- Atari 2600 box art
- Developer: Coleco
- Publisher: Coleco
- Platforms: Atari 2600, ColecoVision
- Release: ColecoVision NA: September 1982; 2600 NA: April 1983;
- Genre: Platform
- Mode: Single-player

= Smurf: Rescue in Gargamel's Castle =

1982 video game

Smurf: Rescue in Gargamel's Castle is a 1982 platform game developed and published by Coleco for the ColecoVision and Atari 2600. The game is based on the television series The Smurfs. In the game, the player must brave a series of obstacles to rescue Smurfette from Gargamel's castle.

== Gameplay ==

Even stumbling over a few weeds can be fatal.

Gargamel has kidnapped Smurfette. As a Smurf, the player has to walk from the Smurf village through a forest and a cave on the way to Gargamel's castle, where Smurfette awaits rescue. The player has an energy bar that slowly depletes over time.

Each side-scrolling screen presents various obstacles that the player must precisely jump over (e.g. fences, stalagmites) or land upon (e.g. ledges). Failure to execute any jump results in instant death. Higher difficulty levels introduce crows, flying bats, and spiders that the player must also avoid.

The ColecoVision version of Smurf: Rescue in Gargamel's Castle contains Easter eggs: initials may appear onscreen when moving between screens, and the player will receive hundreds of thousands of points when moving between two forest screens.

Two of the background music tracks are "Simple Gifts" and the first movement of Ludwig van Beethoven's 6th Symphony, the "Pastoral".

== Reception ==
Creative Computing Video & Arcade Games said in 1983 that Smurf for ColecoVision was "truly good fun", approving of its graphics. The magazine stated that the game was suitable for very young children and older ones, reporting that neighborhood kids "loved it. I almost had to evict them from my house at night so I could get a game in before going to sleep". The ColecoVision version was reviewed in Video magazine in its "Arcade Alley" column where it was praised as utilizing "the best audiovisuals in the entire [ColecoVision] line". The visuals were described as "what amounts to the video-game equivalent of a Saturday-morning cartoon show", and the audio was described as "sophisticated" with nuanced sounds such as ominous organ music and the "muted echo" accompaniment to standard leaps. The reviewers also cautioned players to "prepare for frustration" until they learned how to accurately judge leaps.

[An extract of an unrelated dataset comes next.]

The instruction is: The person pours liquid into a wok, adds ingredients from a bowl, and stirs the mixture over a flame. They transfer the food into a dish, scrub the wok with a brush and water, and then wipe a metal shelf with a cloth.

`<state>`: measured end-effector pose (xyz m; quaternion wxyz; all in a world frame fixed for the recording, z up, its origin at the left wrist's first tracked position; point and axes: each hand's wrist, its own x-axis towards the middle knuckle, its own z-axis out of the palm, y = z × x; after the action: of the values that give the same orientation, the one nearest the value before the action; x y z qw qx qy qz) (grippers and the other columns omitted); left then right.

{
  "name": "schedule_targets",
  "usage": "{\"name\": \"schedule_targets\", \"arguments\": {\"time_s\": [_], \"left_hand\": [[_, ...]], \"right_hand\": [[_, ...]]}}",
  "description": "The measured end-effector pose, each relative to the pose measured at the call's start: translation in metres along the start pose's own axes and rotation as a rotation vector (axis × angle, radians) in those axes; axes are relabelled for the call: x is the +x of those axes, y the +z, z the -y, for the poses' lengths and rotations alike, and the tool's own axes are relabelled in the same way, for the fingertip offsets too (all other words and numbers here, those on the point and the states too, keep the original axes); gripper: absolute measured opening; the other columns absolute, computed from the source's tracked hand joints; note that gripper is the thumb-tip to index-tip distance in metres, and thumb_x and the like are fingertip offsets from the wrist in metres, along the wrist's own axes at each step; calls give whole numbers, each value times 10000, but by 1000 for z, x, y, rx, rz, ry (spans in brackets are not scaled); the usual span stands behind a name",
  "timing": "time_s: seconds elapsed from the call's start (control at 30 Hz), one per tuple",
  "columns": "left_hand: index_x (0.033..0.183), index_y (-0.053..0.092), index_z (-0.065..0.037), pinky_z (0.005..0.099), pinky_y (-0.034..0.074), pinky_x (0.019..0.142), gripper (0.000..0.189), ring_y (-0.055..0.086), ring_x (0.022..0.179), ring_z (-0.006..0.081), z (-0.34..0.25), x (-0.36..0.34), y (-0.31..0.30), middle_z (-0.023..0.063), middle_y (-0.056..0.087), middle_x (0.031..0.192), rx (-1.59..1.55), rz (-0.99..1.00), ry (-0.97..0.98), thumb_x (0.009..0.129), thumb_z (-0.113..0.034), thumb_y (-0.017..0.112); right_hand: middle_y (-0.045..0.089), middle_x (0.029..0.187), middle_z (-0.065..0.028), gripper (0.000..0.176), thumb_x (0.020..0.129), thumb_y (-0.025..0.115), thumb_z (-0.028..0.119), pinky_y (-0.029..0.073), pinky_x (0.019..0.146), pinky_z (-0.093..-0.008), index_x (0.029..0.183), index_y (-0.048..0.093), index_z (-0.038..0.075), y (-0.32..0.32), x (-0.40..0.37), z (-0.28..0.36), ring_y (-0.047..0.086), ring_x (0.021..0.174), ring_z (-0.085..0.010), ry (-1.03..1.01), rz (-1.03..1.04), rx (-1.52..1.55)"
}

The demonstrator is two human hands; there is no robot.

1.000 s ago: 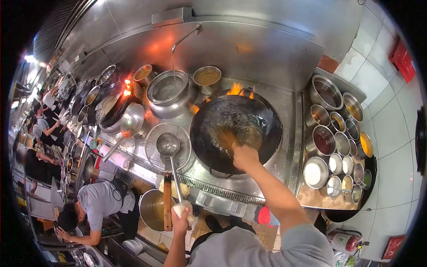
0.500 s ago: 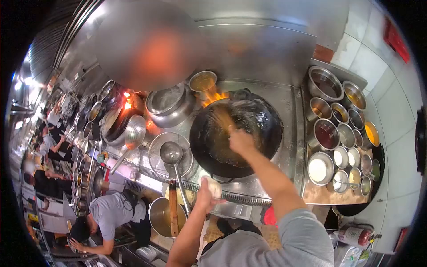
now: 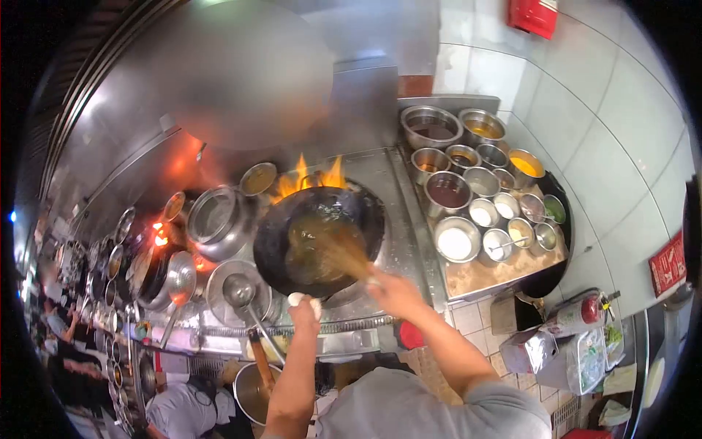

Computer Entertainer gave the ColecoVision version of the game a perfect four stars in both gameplay and graphics and described it as "a must" for Smurfs fans. They would describe the Atari 2600 version as "somewhat less elegant" than the ColecoVision version but still an excellent conversion. Computer Entertainer complemented the game's graphics, especially the smurf player character, which they would describe as "nearly as well
animated as the cartoons from which he is drawn". Though they do acknowledge the game would probably be unappealing to teenagers or adults.

The game was given the award for "Best Video Game Audiovisual Effects" at the 4th annual Arkie Awards.